Ils ne sont pas si nombreux les films qui nous font visiter les rues d'un Paris désormais oublié. Et en bonne compagnie puisque c'est avec une jolie blonde sans qui le film aurait beaucoup moins d'intérêt il faut bien l'avouer, et qui s'appelle Cléopâtre, Cléo pour les intimes, ou Cléo 25A7 pour les réseaux sociaux.
Le film se déroule en 13 chapitres, et le chiffre n'est pas un hasard. Ce qui hante la jeune fille est la peur d'apprendre un mauvais résultat pour ses examens médicaux. Et comme elle se laisse dominer par son inquiétude les chapitres égrainent le temps fatidique alors que des signes tout autour d'elle ne lui renvoient que des mauvais présages. Le film est donc pour partie un petit catalogue de superstitions plutôt macabres. Cléo (Corinne Marchand) va d'abord voir une voyante qui lui tire la carte de tarot représentant la mort, passe devant un magasin où il est écrit Joli Deuil, achète un chapeau mais sa gouvernante ( Dominique Davray, Madame Mado des Tontons flingueurs) lui déconseille de porter du neuf un mardi, prend un taxi qui a un mauvais numéro, passe devant un enterrement ou voit un miroir brisé. Même les petits métiers des saltimbanques qu'elle croise, métiers heureusement disparus de nos jours, comme l'avaleur de grenouilles vivantes ou le type qui se perce le biceps avec une grosse aiguille la renvoient à la douleur et à sa maladie.

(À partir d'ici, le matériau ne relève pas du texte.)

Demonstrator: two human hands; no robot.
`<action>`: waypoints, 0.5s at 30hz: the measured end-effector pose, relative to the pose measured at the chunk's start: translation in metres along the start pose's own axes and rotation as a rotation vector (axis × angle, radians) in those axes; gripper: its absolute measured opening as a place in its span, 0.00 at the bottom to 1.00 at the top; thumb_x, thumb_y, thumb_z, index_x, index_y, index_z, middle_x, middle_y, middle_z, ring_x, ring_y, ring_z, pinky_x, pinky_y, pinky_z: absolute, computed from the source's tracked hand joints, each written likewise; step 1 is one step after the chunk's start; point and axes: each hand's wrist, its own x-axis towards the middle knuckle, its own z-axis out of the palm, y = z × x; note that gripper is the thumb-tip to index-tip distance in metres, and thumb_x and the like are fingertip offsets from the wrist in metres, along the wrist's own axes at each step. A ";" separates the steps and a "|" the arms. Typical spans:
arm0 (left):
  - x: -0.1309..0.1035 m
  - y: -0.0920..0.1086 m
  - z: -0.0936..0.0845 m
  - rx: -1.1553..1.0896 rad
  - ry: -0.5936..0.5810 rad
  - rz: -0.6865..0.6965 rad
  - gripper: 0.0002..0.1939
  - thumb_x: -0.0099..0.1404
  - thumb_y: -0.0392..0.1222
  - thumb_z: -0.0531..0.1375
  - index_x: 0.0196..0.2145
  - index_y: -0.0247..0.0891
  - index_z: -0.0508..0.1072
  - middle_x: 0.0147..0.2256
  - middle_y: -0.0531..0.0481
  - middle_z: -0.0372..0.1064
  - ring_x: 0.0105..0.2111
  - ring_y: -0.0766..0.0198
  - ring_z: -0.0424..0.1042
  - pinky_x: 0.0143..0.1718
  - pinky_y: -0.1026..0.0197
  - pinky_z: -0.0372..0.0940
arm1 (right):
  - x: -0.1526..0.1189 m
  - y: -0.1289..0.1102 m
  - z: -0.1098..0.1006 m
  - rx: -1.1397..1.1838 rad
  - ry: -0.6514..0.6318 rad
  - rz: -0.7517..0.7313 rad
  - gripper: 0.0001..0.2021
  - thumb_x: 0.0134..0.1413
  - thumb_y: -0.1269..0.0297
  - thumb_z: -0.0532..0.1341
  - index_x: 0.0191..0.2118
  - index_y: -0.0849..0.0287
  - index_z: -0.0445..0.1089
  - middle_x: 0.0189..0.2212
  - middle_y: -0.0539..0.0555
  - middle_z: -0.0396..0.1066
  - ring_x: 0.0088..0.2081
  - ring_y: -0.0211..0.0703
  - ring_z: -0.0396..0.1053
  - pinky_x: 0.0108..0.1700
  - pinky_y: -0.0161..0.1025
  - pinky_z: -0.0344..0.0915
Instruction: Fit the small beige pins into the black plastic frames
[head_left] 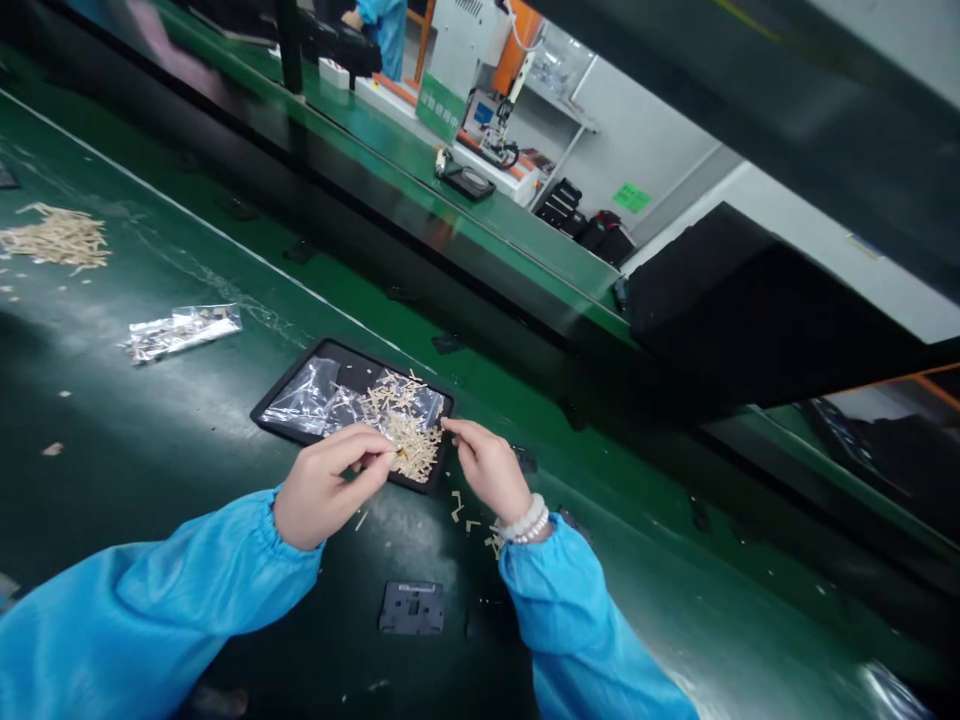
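A shallow black tray [289, 432] holds a heap of small beige strips [416, 445] and clear plastic bags [304, 397]. Over the tray's near edge, my left hand [334, 485] pinches a small yellowish piece [401, 452] between thumb and forefinger; its exact kind is too small to tell. My right hand [491, 470], with a beaded bracelet at the wrist, is at the tray's right rim. Its forefinger reaches to the edge of the strips, with the thumb apart below it. A flat black plastic part [412, 608] lies on the green bench between my forearms.
To the left are another pile of beige strips [56, 238] and a clear bag of small parts [184, 330]. Loose strips [457, 505] lie by my right wrist. Beyond runs a recessed green belt with dark parts [448, 343]. Across it, a person's blue sleeve [386, 35] shows.
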 end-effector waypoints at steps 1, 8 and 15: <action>0.001 0.000 0.000 -0.005 0.004 -0.013 0.06 0.61 0.34 0.55 0.28 0.36 0.71 0.28 0.49 0.71 0.27 0.66 0.69 0.27 0.65 0.64 | 0.005 0.010 -0.005 -0.020 -0.028 0.006 0.17 0.52 0.75 0.54 0.42 0.50 0.73 0.44 0.48 0.75 0.44 0.40 0.72 0.49 0.37 0.65; 0.003 -0.001 0.001 -0.061 -0.016 0.000 0.03 0.58 0.34 0.58 0.27 0.39 0.70 0.29 0.50 0.71 0.30 0.63 0.70 0.32 0.65 0.66 | 0.033 0.118 -0.075 -0.272 0.217 0.439 0.12 0.59 0.66 0.55 0.47 0.58 0.69 0.48 0.57 0.70 0.47 0.46 0.68 0.51 0.46 0.64; 0.000 -0.016 0.009 -0.026 -0.121 -0.036 0.03 0.59 0.38 0.58 0.31 0.43 0.71 0.31 0.53 0.72 0.33 0.64 0.72 0.33 0.69 0.67 | 0.027 0.187 -0.113 -0.290 0.263 0.734 0.14 0.59 0.62 0.57 0.50 0.59 0.64 0.49 0.57 0.66 0.45 0.45 0.68 0.45 0.48 0.68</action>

Le film réserve donc pas mal de surprises, entre superstition et personnages insolites comme un cabinet de curiosités du début des années 60. Dans un registre plus joyeux, on retrouve avec intérêt le compositeur Michel Legrand en train de composer une musique mélodique _ Corinne Marchand chante dans le film_, et l'actrice Dorothée Blanck en train de poser nue pour des sculpteurs. Je préfère ne rien dire de l'insertion aussi insolite que forcée d'un film burlesque muet en NB qui n'apporte rien si ce n'est la confirmation que Godard est nul comme acteur.
Cléopâtre, d'abord fiancée à un danseur espagnol (José Luis de Vilallonga) se retrouve seule dans Paris et c'est avec pertinence qu'Agnès Varda lui fait rencontrer Marc-Antoine (Antoine Bourseiller) au Parc Montsouris au moment où elle a enfin réussi à se défaire de ses superstitions et de l'angoisse de la tyrannie du temps qui passe.
Une grande partie du film est d'ailleurs muette à l'occasion des voyages à pied, en taxi ou à bord d'un bus à plate-forme et ce que certains pourraient ressentir comme une baisse de régime est au contraire pour moi l'un des principaux intérêts du film, à savoir une immersion nostalgique dans un Paris remarquablement filmé qui permet de regretter une ville disparue pour l'essentiel, que j'étais trop jeune pour connaître, avec ses voitures anciennes et ses boutiques aux noms bizarres fermées depuis longtemps, de la rue de Rivoli aux Jardins de la Pitié-Salpêtrière, là où se termine le film sur une note d'optimisme malgré les circonstances. Par ses images et son scénario, ce film est l'un des meilleurs d'Agnès Varda qui prouve qu'avec une bonne histoire comme dans Sans Toit ni Loi elle était l'une des meilleures réalisatrices du cinéma français.